**Assigned task**
Note every line in the entries that contains the string "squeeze", and copy it.
== Supplied data
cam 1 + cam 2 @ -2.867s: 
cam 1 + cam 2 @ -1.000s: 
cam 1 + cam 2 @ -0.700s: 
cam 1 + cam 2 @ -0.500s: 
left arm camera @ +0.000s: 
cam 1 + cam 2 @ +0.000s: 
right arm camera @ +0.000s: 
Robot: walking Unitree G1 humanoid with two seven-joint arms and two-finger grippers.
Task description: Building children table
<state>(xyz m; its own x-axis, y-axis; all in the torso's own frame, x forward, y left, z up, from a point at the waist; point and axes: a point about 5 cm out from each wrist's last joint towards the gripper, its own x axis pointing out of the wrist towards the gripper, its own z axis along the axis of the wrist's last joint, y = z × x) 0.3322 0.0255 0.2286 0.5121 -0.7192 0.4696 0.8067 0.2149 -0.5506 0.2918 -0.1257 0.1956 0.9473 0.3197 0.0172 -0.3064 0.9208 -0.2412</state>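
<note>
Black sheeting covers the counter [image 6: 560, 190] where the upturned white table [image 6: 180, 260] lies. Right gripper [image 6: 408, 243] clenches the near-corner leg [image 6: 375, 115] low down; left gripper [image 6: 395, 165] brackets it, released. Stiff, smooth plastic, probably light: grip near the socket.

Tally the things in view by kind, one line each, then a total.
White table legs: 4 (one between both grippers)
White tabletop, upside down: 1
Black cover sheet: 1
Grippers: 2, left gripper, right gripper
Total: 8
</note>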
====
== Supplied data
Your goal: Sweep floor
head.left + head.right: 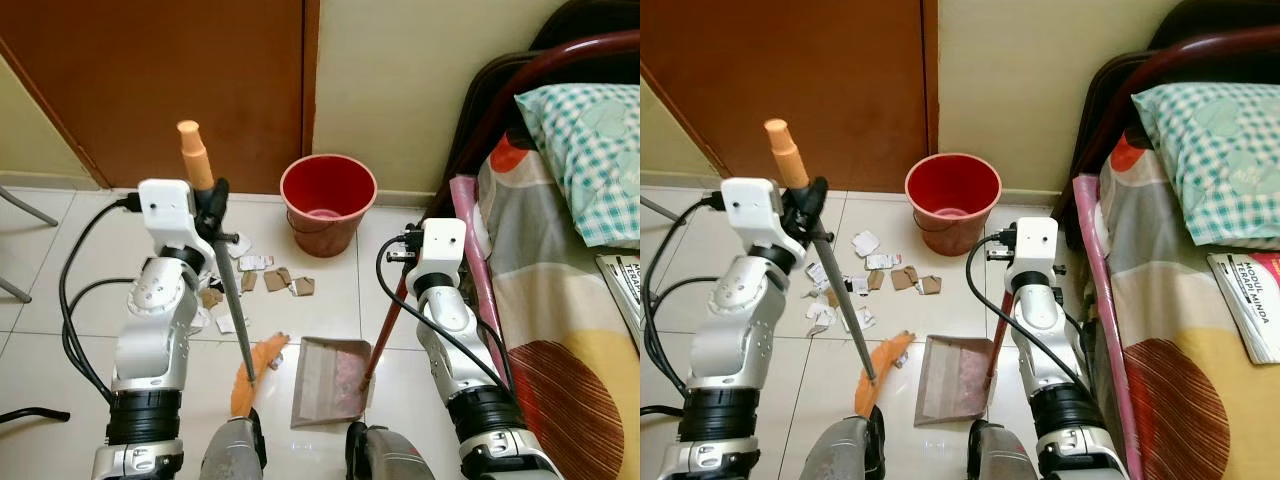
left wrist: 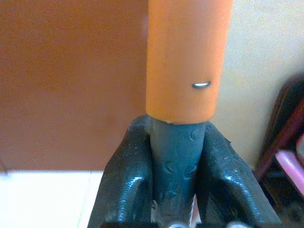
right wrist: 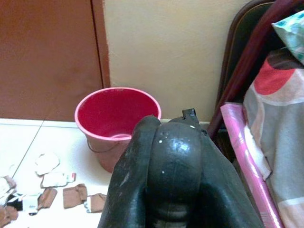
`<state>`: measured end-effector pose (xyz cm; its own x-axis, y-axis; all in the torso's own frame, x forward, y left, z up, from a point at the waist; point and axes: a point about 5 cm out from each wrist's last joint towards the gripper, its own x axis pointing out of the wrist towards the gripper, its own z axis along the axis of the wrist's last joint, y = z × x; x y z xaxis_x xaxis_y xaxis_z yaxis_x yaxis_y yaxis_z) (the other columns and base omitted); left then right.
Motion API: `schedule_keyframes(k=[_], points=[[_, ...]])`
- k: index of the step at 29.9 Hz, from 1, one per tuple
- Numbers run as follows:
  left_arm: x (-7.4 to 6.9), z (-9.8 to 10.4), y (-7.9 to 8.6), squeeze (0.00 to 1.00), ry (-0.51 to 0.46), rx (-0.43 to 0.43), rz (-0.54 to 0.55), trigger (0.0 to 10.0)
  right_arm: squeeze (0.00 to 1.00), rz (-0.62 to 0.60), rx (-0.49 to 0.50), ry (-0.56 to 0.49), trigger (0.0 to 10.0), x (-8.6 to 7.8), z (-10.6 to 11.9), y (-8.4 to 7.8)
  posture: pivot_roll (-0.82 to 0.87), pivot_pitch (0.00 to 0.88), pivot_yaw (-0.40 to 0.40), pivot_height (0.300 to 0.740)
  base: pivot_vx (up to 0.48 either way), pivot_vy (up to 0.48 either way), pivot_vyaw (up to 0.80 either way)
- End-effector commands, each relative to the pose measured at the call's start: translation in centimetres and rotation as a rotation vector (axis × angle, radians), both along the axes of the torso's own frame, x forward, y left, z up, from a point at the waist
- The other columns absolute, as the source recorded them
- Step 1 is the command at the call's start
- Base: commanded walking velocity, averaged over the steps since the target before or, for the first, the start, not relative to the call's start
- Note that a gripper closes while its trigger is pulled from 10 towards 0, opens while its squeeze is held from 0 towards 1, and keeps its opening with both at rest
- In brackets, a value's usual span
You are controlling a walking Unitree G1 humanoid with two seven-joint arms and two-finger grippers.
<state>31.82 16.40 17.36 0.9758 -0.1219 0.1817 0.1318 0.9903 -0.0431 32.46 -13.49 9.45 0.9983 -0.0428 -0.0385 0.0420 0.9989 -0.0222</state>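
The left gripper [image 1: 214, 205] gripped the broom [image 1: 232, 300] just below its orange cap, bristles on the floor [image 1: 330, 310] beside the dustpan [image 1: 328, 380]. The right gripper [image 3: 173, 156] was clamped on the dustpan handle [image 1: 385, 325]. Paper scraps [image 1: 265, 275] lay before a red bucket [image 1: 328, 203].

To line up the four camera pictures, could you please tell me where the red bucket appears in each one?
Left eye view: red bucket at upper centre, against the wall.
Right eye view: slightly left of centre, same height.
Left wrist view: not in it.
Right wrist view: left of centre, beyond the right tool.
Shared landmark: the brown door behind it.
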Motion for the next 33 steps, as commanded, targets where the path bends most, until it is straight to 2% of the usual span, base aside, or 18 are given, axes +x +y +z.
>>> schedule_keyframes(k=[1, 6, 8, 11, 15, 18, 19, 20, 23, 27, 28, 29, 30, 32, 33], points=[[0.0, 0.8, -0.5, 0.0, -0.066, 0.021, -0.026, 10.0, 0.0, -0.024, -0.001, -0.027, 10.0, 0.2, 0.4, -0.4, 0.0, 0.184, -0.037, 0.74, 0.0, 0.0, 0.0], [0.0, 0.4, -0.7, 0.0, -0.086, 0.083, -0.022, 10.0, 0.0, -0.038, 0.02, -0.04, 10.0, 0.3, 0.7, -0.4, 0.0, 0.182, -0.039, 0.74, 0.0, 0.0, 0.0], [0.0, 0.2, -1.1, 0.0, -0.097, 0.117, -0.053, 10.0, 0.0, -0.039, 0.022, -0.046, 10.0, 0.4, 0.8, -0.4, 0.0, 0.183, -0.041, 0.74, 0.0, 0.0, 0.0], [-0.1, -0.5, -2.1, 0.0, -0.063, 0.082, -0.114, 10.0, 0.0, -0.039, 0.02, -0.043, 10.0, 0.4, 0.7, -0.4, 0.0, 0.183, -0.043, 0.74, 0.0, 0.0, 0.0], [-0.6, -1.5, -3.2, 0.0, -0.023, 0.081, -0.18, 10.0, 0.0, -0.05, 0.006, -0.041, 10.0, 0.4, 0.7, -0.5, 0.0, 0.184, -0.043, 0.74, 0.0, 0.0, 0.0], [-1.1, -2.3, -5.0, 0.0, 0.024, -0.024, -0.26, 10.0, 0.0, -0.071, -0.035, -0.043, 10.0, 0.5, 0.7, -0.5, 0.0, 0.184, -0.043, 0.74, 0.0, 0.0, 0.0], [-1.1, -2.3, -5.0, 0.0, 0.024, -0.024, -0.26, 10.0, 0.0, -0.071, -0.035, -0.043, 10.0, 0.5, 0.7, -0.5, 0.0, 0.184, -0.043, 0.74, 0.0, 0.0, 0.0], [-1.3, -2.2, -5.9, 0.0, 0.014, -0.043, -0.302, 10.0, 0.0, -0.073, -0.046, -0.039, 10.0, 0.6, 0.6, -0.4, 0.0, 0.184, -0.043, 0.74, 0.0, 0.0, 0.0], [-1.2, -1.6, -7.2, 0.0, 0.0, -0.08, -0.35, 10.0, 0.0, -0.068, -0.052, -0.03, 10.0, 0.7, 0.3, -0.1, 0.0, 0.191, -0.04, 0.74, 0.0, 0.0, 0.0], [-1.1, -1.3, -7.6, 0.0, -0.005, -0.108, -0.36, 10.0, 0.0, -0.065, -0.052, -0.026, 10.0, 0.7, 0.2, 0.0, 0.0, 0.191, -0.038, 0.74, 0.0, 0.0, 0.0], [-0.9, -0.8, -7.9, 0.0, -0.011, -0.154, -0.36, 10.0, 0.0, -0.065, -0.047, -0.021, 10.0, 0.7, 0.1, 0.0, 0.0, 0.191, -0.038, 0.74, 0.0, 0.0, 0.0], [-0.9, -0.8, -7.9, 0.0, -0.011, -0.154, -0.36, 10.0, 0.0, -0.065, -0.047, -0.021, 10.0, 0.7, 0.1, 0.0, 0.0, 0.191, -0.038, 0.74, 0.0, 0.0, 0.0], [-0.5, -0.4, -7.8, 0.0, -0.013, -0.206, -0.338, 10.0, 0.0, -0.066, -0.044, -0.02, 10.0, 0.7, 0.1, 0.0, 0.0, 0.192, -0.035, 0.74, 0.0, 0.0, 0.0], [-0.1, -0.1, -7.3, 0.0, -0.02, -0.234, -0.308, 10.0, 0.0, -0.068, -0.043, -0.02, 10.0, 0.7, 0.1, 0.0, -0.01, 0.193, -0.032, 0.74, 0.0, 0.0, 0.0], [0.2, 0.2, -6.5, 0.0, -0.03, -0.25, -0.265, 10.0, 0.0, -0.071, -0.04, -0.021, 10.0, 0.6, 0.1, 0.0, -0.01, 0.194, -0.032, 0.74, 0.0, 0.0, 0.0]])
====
**Task response**
  left_arm: x (-7.4 to 6.9), z (-9.8 to 10.4), y (-7.9 to 8.6), squeeze (0.00 to 1.00), ry (-0.51 to 0.46), rx (-0.43 to 0.43), rz (-0.54 to 0.55), trigger (0.0 to 10.0)
  right_arm: squeeze (0.00 to 1.00), rz (-0.62 to 0.60), rx (-0.49 to 0.50), ry (-0.56 to 0.49), trigger (0.0 to 10.0), x (-8.6 to 7.8), z (-10.6 to 11.9), y (-8.4 to 7.8)
- Note that a gripper closes while its trigger is pulled from 10 towards 0, opens while its squeeze is held from 0 towards 1, and keeps its opening with both at rest

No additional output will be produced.